Man, that’s like the fifth little dude I’ve had to scoop up and put outside. Mostly from the same spot on the carpet. Nowhere near a door, so I can’t work out where they’re coming from. We haven’t had a frost yet; I’m guessing their hibernation instincts are messed up this year.

This isn’t the ever-so-fucking posh crested newt, it’s the common or garden smooth newt. Or possibly a palmate newt. The difference is Mr Smooth has spots on his throat, but this little feller was having a shit enough day without me flipping him over and giving him an anatomy exam.

What? Yes. Yes, this WAS the most interesting thing that happened to me today.

Comments


Comment from BuckNutty
Time: December 9, 2009, 7:48 pm

Your cleaning project must have destroyed their habitat. Shame on you Weasel 🙂


Comment from Uncle Badger
Time: December 9, 2009, 8:10 pm

I’ve decided he was an omen sent by the gods, instructing us how we should spend the festive season.

Pissed as.

Cheers!

Oh, and we bought a Christmas tree today. Hurrah!


Comment from Can’t hark my cry
Time: December 9, 2009, 8:12 pm

Nowhere near a door, so I can’t work out where they’re coming from.

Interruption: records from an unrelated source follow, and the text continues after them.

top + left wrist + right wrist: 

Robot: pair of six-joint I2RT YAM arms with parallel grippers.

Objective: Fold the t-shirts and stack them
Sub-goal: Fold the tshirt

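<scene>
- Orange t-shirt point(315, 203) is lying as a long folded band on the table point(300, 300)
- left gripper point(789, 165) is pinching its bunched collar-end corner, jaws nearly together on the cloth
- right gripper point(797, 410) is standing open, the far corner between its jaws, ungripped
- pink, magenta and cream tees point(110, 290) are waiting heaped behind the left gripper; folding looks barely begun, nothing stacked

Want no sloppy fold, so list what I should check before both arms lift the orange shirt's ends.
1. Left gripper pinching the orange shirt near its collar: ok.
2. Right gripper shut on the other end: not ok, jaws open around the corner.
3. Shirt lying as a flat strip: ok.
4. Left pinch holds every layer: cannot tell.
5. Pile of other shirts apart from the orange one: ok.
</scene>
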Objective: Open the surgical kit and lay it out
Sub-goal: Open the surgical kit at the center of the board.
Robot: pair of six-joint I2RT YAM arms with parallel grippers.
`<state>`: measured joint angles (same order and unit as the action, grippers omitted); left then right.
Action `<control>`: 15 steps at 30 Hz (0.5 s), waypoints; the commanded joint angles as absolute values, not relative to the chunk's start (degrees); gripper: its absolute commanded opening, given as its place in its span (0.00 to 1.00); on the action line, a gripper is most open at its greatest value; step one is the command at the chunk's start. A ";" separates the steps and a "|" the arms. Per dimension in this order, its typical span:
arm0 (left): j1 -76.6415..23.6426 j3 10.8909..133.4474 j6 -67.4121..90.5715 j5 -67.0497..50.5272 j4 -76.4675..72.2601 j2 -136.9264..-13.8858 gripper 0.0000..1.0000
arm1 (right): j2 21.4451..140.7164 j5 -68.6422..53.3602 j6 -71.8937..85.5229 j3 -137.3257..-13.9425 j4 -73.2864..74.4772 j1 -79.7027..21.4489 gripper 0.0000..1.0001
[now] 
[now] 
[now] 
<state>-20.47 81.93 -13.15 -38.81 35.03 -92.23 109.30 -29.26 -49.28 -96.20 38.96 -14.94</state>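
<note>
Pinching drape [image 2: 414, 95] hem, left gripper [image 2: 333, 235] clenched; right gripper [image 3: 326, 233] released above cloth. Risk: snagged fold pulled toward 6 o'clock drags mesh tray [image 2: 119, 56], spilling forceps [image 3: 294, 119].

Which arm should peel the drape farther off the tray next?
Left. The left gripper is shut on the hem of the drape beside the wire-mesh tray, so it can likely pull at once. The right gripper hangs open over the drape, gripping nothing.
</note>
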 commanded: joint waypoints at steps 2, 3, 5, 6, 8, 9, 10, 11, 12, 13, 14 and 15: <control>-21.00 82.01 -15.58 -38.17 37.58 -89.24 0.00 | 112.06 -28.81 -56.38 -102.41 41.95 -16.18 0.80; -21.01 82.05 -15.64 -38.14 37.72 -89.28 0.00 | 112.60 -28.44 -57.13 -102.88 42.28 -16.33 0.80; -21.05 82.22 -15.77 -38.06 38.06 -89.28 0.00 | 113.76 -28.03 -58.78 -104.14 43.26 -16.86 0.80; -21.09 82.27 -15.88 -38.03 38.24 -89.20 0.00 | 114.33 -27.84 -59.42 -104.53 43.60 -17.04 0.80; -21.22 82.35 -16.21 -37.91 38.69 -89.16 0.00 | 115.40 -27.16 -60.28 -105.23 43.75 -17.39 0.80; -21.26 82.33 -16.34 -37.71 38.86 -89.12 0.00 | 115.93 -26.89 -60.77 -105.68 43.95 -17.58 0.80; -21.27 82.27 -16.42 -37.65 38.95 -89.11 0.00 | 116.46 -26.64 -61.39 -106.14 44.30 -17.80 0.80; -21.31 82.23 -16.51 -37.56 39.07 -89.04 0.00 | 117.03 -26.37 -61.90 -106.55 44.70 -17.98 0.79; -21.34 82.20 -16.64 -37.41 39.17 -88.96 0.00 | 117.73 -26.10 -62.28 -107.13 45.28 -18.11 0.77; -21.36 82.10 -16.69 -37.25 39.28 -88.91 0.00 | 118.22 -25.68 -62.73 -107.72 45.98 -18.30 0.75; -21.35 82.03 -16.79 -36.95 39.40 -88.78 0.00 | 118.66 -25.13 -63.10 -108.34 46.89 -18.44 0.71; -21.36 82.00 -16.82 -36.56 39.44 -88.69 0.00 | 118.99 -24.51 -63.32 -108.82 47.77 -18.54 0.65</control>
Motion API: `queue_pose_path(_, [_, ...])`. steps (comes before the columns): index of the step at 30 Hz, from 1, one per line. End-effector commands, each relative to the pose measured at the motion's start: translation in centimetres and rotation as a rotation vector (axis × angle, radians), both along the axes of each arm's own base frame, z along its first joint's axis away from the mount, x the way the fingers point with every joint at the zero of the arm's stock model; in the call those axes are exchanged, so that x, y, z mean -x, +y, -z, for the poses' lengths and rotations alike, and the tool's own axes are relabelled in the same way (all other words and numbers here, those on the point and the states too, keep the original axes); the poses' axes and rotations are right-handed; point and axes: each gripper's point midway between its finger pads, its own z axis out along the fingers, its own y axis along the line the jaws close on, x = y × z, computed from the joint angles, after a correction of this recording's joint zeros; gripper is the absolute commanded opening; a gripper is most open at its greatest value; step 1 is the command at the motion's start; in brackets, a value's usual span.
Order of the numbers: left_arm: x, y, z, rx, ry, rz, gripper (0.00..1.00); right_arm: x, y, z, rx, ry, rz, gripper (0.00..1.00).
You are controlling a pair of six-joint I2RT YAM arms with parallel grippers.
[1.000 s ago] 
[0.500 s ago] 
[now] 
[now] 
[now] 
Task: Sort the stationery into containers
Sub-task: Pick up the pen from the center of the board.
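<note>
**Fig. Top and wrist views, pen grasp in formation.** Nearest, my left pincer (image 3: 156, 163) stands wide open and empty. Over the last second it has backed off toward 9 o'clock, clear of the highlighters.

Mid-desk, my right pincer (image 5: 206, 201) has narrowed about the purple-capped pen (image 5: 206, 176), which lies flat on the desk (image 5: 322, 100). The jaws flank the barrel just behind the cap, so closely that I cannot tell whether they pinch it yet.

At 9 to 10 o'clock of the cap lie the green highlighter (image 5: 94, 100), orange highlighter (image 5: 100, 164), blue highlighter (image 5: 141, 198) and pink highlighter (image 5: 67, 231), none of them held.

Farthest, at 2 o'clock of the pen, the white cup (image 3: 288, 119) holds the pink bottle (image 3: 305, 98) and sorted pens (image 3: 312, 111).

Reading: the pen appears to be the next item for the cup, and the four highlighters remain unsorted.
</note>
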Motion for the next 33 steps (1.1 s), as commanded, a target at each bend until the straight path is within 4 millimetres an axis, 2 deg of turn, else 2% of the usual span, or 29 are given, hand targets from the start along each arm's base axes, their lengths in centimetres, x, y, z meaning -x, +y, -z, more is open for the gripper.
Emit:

Spontaneous generation. What type of carpet fiber do you have? You might be able to patent the process. . .


Comment from S. Weasel
Time: December 9, 2009, 8:15 pm

Ummm…the expression is “pissed as a newt” and it means drunk. Uncle B sometimes forgets he’s mostly talking to Americans.

As for cleaning — I’ve always said, if it weren’t for Photoshop, I’d never get my house clean. You should’ve seen the carpet before I took P’shop to it!


Comment from Scubafreak
Time: December 9, 2009, 8:17 pm

You haven’t had an accident recently, have you? It could be a GEICO representative trying to contact you….


Comment from Can’t hark my cry
Time: December 9, 2009, 8:21 pm

Uncle B sometimes forgets he’s mostly talking to Americans.

Well, yeah, but y’know this is not just any set of Americans. . .surely most of us knew or could figure that one out?

Never mind.


Comment from jwpaine
Time: December 9, 2009, 8:28 pm

Some of us gringos were able to put the allusion together with the partial comparative and arrive at the complete phrase “pissed as a newt.”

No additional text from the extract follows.